Voici une affaire qui a fait beaucoup de bruit : le marché de délégation du service public de l'eau et de l'assainissement de la Ville de Montauban (Tarn-et-Garonne), qui avait été remporté par Veolia Eau, a été annulé par le tribunal administratif de Toulouse. L'attribution du marché avait été décidée le 21 décembre par vote du conseil municipal, qui avait choisi entre les candidatures de Veolia Eau, Saur et Suez Environnement. Après la gestion des déchets de la ville, le groupe Veolia Environnement se voyait ainsi confier la gestion des services publics de l'eau et de l'assainissement - jusqu'à présent exploités en régie publique - sous la forme d'un contrat de régie intéressée fixé pour une durée de neuf ans, avec démarrage au 1er février 2010.
BAISSE DES PRIX
Grâce à ce contrat, la Ville affichait une baisse de 6 % du prix de l'eau et de 10 % de la taxe d'assainissement pour l'année 2010. Les investissements devaient s'élever à 30,4 millions d'euros sur les neuf ans du contrat, dont 8,7 millions d'euros supportés par l'opérateur (remplacement de branchements, installation de systèmes de télérelève).
Mais Suez Environnement s'est estimé injustement écarté et a porté plainte en référé. Le tribunal administratif de Toulouse a décidé de lui donner raison le 5 janvier en annulant la décision du choix du délégataire. D'après ce tribunal, pour fonder son choix, le pouvoir adjudicateur a pris en compte des promesses de création d'emplois qui, dans leur majorité, « résultent de l'implantation de structures sans lien direct avec le contenu de la délégation de service public ». En effet, si les trois candidats avaient proposé un nombre équivalent d'une quarantaine de salariés pour faire tourner la nouvelle régie intéressée - contre 60 personnes qui travaillent dans l'actuelle régie publique -, ils ont été amenés au cours des négociations à proposer un nombre de créations d'emplois annexes dans le cadre de l'implantation locale d'un pôle environnemental. Ce nombre était de 232 emplois pour Veolia Eau et de 220 pour Saur, tandis que Suez Environnement avait proposé une fourchette comprise entre 150 et 260 emplois.

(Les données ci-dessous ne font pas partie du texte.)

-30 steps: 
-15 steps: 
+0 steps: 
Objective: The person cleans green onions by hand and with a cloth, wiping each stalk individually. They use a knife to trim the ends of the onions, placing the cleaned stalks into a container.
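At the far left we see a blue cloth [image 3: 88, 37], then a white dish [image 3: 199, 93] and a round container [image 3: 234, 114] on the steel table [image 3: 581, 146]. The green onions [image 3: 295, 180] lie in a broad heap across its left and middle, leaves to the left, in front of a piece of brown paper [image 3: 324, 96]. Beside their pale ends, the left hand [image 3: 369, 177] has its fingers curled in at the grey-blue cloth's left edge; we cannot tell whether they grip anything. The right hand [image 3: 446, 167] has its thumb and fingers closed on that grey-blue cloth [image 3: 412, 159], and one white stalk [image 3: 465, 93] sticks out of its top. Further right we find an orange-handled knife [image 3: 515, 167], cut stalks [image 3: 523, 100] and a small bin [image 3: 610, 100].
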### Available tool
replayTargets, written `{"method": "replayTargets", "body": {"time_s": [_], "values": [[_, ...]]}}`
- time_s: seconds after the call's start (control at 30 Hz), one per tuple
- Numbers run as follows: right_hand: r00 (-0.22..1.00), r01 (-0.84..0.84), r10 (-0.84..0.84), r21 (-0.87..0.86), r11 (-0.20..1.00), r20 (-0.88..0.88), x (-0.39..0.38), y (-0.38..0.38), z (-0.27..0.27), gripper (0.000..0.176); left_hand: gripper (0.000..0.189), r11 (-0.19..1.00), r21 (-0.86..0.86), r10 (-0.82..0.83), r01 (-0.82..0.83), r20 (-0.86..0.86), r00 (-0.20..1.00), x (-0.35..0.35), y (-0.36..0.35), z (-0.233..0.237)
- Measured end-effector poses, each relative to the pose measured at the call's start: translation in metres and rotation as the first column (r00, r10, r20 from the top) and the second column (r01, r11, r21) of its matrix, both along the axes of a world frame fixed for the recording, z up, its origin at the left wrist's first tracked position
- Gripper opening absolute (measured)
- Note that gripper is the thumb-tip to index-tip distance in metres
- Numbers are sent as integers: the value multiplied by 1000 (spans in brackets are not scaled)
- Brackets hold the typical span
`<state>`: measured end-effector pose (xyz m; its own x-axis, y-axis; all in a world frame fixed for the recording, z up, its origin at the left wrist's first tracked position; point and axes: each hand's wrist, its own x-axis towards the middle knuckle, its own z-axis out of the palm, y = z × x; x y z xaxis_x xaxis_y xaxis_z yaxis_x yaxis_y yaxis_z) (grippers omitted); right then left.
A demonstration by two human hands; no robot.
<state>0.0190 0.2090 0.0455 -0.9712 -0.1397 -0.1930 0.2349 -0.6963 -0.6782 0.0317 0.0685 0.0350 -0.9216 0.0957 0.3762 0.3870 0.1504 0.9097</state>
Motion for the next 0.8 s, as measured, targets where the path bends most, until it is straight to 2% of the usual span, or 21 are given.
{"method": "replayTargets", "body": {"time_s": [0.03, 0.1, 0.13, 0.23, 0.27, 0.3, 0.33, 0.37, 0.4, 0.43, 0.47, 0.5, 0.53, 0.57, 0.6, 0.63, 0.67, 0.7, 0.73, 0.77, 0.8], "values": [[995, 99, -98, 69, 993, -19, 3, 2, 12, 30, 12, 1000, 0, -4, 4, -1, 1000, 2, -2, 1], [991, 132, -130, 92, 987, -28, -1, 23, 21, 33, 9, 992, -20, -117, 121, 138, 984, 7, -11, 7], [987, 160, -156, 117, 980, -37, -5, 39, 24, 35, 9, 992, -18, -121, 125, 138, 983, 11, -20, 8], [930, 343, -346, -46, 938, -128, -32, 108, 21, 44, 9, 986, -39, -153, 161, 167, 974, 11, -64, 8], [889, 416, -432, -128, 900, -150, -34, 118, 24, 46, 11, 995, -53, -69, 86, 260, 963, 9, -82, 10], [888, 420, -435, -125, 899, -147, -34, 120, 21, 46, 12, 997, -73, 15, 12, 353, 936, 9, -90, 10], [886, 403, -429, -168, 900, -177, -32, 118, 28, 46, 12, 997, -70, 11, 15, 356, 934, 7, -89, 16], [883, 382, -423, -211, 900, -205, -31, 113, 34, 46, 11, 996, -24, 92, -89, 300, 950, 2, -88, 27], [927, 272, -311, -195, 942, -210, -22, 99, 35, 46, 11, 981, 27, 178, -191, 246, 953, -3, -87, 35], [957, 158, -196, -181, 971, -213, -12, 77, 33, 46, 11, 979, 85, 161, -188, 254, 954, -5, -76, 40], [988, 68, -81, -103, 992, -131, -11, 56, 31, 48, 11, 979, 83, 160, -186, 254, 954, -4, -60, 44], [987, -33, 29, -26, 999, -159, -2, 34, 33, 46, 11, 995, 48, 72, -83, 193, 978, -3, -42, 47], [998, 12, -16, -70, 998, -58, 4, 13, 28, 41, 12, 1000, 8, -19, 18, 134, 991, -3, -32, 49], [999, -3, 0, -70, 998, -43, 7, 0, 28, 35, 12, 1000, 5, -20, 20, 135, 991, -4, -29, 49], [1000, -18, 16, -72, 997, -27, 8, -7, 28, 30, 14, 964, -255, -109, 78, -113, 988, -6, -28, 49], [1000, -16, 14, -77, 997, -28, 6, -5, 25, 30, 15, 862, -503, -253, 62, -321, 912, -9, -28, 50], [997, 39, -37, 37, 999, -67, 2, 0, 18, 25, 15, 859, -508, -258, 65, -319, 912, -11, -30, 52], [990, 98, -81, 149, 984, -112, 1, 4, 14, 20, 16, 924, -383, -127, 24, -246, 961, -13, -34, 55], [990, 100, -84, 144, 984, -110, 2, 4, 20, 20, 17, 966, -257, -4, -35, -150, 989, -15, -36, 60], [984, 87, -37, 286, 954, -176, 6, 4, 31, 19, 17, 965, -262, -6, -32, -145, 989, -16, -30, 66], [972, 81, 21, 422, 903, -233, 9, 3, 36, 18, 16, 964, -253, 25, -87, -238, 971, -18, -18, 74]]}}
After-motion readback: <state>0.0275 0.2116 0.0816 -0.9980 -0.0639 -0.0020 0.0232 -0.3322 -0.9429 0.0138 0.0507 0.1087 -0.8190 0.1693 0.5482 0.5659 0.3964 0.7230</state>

Pour la mairie de Montauban, le juge « [a retenu] à tort que l'engagement annexe de création d'emplois aurait été déterminant. Si tel avait été le cas, il est clair que c'est Suez qui aurait été choisi puisque, sur ce point, son offre était supérieure », indique un communiqué. De son côté, Isabelle Kocher, directeur général de Lyonnaise des eaux, estime que « cette décision est importante parce qu'elle va dans le sens du respect de la concurrence et de l'égalité entre les candidats ». L'affaire n'est pas terminée, puisque la Ville de Montauban a fait appel devant le Conseil d'État, mais il semble assuré que la création d'emplois qui ne concerne pas directement un service d'eau ne puisse pas faire partie d'une réponse à un appel d'offres de DSP, d'autant qu'elle rappellerait des pratiques proscrites du type droit d'entrée.